Work required: Retype each entry exactly.

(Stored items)

_ _ _ _ _ _ _

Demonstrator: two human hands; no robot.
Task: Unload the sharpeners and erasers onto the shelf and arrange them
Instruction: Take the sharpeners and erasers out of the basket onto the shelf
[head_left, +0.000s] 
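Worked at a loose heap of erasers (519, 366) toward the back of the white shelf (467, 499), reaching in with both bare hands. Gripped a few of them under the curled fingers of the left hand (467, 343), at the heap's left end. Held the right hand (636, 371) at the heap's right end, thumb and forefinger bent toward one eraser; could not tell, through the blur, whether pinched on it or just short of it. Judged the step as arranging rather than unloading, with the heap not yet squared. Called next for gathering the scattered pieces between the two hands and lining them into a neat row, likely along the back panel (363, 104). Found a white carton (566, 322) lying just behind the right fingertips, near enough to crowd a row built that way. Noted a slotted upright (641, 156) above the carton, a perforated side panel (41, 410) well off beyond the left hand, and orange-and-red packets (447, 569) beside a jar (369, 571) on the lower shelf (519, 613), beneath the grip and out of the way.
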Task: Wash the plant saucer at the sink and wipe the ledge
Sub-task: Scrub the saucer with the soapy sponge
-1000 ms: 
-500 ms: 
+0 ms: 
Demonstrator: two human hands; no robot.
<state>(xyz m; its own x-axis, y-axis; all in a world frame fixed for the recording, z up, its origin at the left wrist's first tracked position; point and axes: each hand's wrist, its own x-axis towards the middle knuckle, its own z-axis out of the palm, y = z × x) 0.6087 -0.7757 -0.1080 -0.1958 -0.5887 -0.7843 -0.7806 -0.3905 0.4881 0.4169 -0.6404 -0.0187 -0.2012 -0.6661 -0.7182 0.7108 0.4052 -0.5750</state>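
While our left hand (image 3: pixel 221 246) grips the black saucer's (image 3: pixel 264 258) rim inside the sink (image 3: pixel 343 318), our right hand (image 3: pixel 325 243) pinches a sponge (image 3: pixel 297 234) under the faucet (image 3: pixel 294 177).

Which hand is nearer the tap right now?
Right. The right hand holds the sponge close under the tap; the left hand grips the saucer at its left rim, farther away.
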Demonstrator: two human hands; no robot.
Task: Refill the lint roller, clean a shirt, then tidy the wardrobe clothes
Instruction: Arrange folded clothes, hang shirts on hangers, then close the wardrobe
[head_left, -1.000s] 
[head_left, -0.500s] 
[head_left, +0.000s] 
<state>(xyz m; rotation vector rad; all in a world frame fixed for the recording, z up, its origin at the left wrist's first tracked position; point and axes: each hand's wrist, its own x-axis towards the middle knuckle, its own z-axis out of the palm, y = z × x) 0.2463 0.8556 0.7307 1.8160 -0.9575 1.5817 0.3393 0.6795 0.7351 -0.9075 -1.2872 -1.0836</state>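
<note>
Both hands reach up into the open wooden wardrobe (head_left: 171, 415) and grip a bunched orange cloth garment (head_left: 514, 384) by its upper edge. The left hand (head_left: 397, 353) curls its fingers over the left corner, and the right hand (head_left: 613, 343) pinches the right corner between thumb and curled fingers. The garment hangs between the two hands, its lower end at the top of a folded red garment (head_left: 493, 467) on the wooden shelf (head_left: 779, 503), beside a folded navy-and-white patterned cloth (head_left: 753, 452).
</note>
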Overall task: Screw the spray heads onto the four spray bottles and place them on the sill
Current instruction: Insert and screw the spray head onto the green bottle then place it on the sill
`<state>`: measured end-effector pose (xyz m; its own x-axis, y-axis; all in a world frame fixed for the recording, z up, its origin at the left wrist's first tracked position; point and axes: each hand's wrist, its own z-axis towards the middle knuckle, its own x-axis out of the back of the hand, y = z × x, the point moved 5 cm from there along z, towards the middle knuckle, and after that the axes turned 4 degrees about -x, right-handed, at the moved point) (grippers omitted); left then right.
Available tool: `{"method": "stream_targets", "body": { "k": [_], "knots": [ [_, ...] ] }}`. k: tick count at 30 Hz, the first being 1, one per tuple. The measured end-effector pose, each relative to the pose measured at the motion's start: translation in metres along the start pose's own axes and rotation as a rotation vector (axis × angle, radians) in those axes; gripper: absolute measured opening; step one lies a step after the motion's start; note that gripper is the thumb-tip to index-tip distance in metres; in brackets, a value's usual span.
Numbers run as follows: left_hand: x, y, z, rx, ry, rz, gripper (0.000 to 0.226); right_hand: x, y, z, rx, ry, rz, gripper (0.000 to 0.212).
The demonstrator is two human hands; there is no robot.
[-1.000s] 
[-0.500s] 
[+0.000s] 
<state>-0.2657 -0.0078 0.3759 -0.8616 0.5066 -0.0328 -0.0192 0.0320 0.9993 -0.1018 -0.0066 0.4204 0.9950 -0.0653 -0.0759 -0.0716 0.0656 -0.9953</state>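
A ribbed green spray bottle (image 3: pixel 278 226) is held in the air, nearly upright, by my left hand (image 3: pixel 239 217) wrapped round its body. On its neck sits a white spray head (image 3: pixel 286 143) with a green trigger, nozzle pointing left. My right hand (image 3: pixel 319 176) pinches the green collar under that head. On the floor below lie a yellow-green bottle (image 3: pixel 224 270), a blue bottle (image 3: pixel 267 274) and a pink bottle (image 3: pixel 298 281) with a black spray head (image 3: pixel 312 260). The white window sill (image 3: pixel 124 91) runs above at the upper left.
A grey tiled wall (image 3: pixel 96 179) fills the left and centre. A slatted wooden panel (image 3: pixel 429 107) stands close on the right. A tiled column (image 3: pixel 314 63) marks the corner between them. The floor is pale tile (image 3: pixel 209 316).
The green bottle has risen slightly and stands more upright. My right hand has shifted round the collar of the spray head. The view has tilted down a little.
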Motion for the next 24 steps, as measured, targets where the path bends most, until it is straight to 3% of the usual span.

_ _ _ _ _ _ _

Task output:
Demonstrator: two human hands; no robot.
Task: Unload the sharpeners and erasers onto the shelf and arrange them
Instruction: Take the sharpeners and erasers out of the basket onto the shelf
[head_left, +0.000s] 
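Worked at a loose heap of erasers (519, 366) toward the back of the white shelf (467, 499), reaching in with both bare hands. Gripped a few of them under the curled fingers of the left hand (467, 343), at the heap's left end. Held the right hand (636, 371) at the heap's right end, thumb and forefinger bent toward one eraser; could not tell, through the blur, whether pinched on it or just short of it. Judged the step as arranging rather than unloading, with the heap not yet squared. Called next for gathering the scattered pieces between the two hands and lining them into a neat row, likely along the back panel (363, 104). Found a white carton (566, 322) lying just behind the right fingertips, near enough to crowd a row built that way. Noted a slotted upright (641, 156) above the carton, a perforated side panel (41, 410) well off beyond the left hand, and orange-and-red packets (447, 569) beside a jar (369, 571) on the lower shelf (519, 613), beneath the grip and out of the way.
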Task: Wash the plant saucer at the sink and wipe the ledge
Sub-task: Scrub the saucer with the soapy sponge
-1000 ms: 
-500 ms: 
+0 ms: 
Demonstrator: two human hands; no robot.
<state>(xyz m; its own x-axis, y-axis; all in a world frame fixed for the recording, z up, its origin at the left wrist's first tracked position; point and axes: each hand's wrist, its own x-axis towards the middle knuckle, its own z-axis out of the palm, y = z × x) 0.6087 -0.7757 -0.1080 -0.1958 -0.5887 -0.7843 -0.7806 -0.3905 0.4881 0.4169 -0.6404 -0.0187 -0.2012 -0.6661 -0.7182 0.7108 0.4052 -0.5750</state>
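While our left hand (image 3: pixel 221 246) grips the black saucer's (image 3: pixel 264 258) rim inside the sink (image 3: pixel 343 318), our right hand (image 3: pixel 325 243) pinches a sponge (image 3: pixel 297 234) under the faucet (image 3: pixel 294 177).

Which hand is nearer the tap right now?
Right. The right hand holds the sponge close under the tap; the left hand grips the saucer at its left rim, farther away.
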Demonstrator: two human hands; no robot.
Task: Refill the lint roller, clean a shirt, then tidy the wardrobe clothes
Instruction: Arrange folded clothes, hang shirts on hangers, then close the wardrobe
[head_left, -1.000s] 
[head_left, -0.500s] 
[head_left, +0.000s] 
<state>(xyz m; rotation vector rad; all in a world frame fixed for the recording, z up, its origin at the left wrist's first tracked position; point and axes: each hand's wrist, its own x-axis towards the middle knuckle, its own z-axis out of the palm, y = z × x) 0.2463 0.8556 0.7307 1.8160 -0.9575 1.5817 0.3393 0.6795 0.7351 -0.9075 -1.2872 -1.0836</state>
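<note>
Both hands reach up into the open wooden wardrobe (head_left: 171, 415) and grip a bunched orange cloth garment (head_left: 514, 384) by its upper edge. The left hand (head_left: 397, 353) curls its fingers over the left corner, and the right hand (head_left: 613, 343) pinches the right corner between thumb and curled fingers. The garment hangs between the two hands, its lower end at the top of a folded red garment (head_left: 493, 467) on the wooden shelf (head_left: 779, 503), beside a folded navy-and-white patterned cloth (head_left: 753, 452).
</note>
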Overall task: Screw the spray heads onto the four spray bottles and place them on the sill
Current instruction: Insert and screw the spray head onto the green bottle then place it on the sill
`<state>`: measured end-effector pose (xyz m; its own x-axis, y-axis; all in a world frame fixed for the recording, z up, its origin at the left wrist's first tracked position; point and axes: each hand's wrist, its own z-axis towards the middle knuckle, its own x-axis out of the back of the hand, y = z × x, the point moved 5 cm from there along z, towards the middle knuckle, and after that the axes turned 4 degrees about -x, right-handed, at the moved point) (grippers omitted); left then right.
Available tool: `{"method": "stream_targets", "body": { "k": [_], "knots": [ [_, ...] ] }}`. k: tick count at 30 Hz, the first being 1, one per tuple. The measured end-effector pose, each relative to the pose measured at the motion's start: translation in metres along the start pose's own axes and rotation as a rotation vector (axis × angle, radians) in those axes; gripper: absolute measured opening; step one lies a step after the motion's start; note that gripper is the thumb-tip to index-tip distance in metres; in brackets, a value's usual span.
Numbers run as follows: left_hand: x, y, z, rx, ry, rz, gripper (0.000 to 0.226); right_hand: x, y, z, rx, ry, rz, gripper (0.000 to 0.212).
The demonstrator is two human hands; there is no robot.
[-1.000s] 
[-0.500s] 
[+0.000s] 
<state>-0.2657 -0.0078 0.3759 -0.8616 0.5066 -0.0328 -0.0192 0.0320 0.9993 -0.1018 -0.0066 0.4204 0.9950 -0.0653 -0.0759 -0.0716 0.0656 -0.9953</state>
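A ribbed green spray bottle (image 3: pixel 278 226) is held in the air, nearly upright, by my left hand (image 3: pixel 239 217) wrapped round its body. On its neck sits a white spray head (image 3: pixel 286 143) with a green trigger, nozzle pointing left. My right hand (image 3: pixel 319 176) pinches the green collar under that head. On the floor below lie a yellow-green bottle (image 3: pixel 224 270), a blue bottle (image 3: pixel 267 274) and a pink bottle (image 3: pixel 298 281) with a black spray head (image 3: pixel 312 260). The white window sill (image 3: pixel 124 91) runs above at the upper left.
A grey tiled wall (image 3: pixel 96 179) fills the left and centre. A slatted wooden panel (image 3: pixel 429 107) stands close on the right. A tiled column (image 3: pixel 314 63) marks the corner between them. The floor is pale tile (image 3: pixel 209 316).
The green bottle has risen slightly and stands more upright. My right hand has shifted round the collar of the spray head. The view has tilted down a little.
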Motion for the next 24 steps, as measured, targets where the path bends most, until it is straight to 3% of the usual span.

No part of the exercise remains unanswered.